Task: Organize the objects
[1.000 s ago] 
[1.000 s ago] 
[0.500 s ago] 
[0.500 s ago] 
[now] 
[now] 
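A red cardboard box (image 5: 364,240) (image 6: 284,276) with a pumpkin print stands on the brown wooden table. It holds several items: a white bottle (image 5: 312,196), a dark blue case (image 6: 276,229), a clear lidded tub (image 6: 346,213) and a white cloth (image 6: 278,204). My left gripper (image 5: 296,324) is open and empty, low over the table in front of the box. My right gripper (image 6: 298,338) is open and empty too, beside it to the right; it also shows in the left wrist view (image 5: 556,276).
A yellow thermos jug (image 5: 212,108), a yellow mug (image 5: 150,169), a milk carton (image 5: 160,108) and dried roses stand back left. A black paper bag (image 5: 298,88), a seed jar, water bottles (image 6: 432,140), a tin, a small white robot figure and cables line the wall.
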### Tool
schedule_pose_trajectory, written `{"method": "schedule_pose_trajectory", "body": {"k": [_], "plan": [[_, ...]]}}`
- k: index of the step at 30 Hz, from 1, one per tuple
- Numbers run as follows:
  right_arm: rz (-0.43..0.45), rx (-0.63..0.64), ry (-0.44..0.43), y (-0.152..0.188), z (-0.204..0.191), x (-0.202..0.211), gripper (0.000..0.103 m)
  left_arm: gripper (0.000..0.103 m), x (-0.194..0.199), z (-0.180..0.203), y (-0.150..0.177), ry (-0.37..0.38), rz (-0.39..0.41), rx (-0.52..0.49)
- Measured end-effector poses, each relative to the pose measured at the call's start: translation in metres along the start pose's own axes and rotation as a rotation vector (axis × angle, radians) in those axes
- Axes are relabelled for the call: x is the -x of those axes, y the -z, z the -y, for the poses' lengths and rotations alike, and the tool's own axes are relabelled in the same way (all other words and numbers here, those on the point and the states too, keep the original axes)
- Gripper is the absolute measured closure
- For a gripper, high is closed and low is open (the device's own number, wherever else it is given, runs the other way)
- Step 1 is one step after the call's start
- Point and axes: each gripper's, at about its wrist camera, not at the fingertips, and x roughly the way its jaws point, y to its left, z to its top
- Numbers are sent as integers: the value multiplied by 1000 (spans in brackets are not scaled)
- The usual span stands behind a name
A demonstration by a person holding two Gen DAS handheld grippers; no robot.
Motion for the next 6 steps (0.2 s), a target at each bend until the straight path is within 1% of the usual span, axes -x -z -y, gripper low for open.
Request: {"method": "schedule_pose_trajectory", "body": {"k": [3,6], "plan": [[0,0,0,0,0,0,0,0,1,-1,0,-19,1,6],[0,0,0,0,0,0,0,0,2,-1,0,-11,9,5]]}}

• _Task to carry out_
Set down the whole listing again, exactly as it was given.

• _Exercise answer_
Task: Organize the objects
[1.000 s ago] 
[1.000 s ago] 
[0.500 s ago] 
[0.500 s ago] 
[now] 
[now] 
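A red cardboard box (image 5: 364,240) (image 6: 284,276) with a pumpkin print stands on the brown wooden table. It holds several items: a white bottle (image 5: 312,196), a dark blue case (image 6: 276,229), a clear lidded tub (image 6: 346,213) and a white cloth (image 6: 278,204). My left gripper (image 5: 296,324) is open and empty, low over the table in front of the box. My right gripper (image 6: 298,338) is open and empty too, beside it to the right; it also shows in the left wrist view (image 5: 556,276).
A yellow thermos jug (image 5: 212,108), a yellow mug (image 5: 150,169), a milk carton (image 5: 160,108) and dried roses stand back left. A black paper bag (image 5: 298,88), a seed jar, water bottles (image 6: 432,140), a tin, a small white robot figure and cables line the wall.
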### Tool
schedule_pose_trajectory, written `{"method": "schedule_pose_trajectory", "body": {"k": [_], "plan": [[_, ...]]}}`
- k: index of the step at 30 Hz, from 1, one per tuple
- Numbers run as follows:
  right_arm: rz (-0.43..0.45), rx (-0.63..0.64), ry (-0.44..0.43), y (-0.152..0.188), z (-0.204..0.191), x (-0.202..0.211), gripper (0.000..0.103 m)
  left_arm: gripper (0.000..0.103 m), x (-0.194..0.199), z (-0.180..0.203), y (-0.150..0.177), ry (-0.37..0.38), rz (-0.39..0.41), rx (-0.52..0.49)
- Measured end-effector poses, each relative to the pose measured at the call's start: translation in metres along the start pose's own axes and rotation as a rotation vector (axis × angle, radians) in those axes
- Axes are relabelled for the call: x is the -x of those axes, y the -z, z the -y, for the poses' lengths and rotations alike, and the tool's own axes are relabelled in the same way (all other words and numbers here, those on the point and the states too, keep the original axes)
- Gripper is the absolute measured closure
- For a gripper, high is closed and low is open (the device's own number, wherever else it is given, runs the other way)
- Step 1 is one step after the call's start
- Point and axes: each gripper's, at about its wrist camera, not at the fingertips, and x roughly the way its jaws point, y to its left, z to its top
- Numbers are sent as integers: the value multiplied by 1000 (spans in brackets are not scaled)
- The usual span stands behind a name
A demonstration by a person holding two Gen DAS handheld grippers; no robot.
Motion for the next 6 steps (0.2 s), a target at each bend until the straight path is within 1% of the usual span, axes -x -z -y, gripper low for open.
Request: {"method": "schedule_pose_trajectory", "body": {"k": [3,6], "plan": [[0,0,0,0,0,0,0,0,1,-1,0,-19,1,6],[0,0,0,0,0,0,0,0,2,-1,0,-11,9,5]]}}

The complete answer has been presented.